===== SUPPLIED MATERIAL =====

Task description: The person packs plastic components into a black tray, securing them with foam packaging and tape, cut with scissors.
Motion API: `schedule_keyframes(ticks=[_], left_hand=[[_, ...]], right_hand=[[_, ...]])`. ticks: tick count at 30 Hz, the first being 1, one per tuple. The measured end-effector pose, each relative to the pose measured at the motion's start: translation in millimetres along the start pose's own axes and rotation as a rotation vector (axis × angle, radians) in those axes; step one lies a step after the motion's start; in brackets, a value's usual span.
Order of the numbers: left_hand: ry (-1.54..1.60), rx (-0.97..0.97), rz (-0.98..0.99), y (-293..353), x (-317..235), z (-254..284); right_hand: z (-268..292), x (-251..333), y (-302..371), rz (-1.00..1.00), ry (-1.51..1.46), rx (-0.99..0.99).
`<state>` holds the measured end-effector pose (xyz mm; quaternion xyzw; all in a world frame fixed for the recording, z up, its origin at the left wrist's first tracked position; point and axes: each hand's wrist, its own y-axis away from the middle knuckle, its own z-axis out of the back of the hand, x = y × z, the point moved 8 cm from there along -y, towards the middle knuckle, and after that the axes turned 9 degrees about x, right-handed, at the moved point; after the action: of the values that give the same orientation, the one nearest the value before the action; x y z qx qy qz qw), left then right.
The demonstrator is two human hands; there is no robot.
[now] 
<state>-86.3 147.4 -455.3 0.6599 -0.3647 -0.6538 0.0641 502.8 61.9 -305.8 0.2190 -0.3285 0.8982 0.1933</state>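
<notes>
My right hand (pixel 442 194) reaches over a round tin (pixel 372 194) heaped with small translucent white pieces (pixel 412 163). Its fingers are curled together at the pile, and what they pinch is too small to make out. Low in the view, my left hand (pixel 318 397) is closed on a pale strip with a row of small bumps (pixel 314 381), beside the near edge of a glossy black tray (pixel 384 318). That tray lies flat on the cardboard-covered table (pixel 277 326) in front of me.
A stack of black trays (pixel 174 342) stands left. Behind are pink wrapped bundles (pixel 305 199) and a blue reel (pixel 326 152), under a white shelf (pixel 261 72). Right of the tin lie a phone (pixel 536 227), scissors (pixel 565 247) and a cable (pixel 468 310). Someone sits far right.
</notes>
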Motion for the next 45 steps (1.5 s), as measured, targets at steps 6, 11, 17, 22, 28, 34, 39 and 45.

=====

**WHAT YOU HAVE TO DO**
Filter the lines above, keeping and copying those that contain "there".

**RESPONSE BELOW**
`<state>` holds the measured end-effector pose (xyz mm; quaternion xyzw; all in a world frame fixed for the recording, z up, its origin at the left wrist's first tracked position; point and axes: each hand's wrist, its own y-axis away from the middle knuckle, its own z-axis out of the back of the hand, x = y × z, the point moved 8 cm from there along -y, towards the middle knuckle, and after that the axes turned 9 degrees about x, right-handed, at the moved point; after the action: of the values that give the same orientation, the one nearest the value before the action; x y z qx qy qz qw), left then right.
The demonstrator is two human hands; there is no robot.

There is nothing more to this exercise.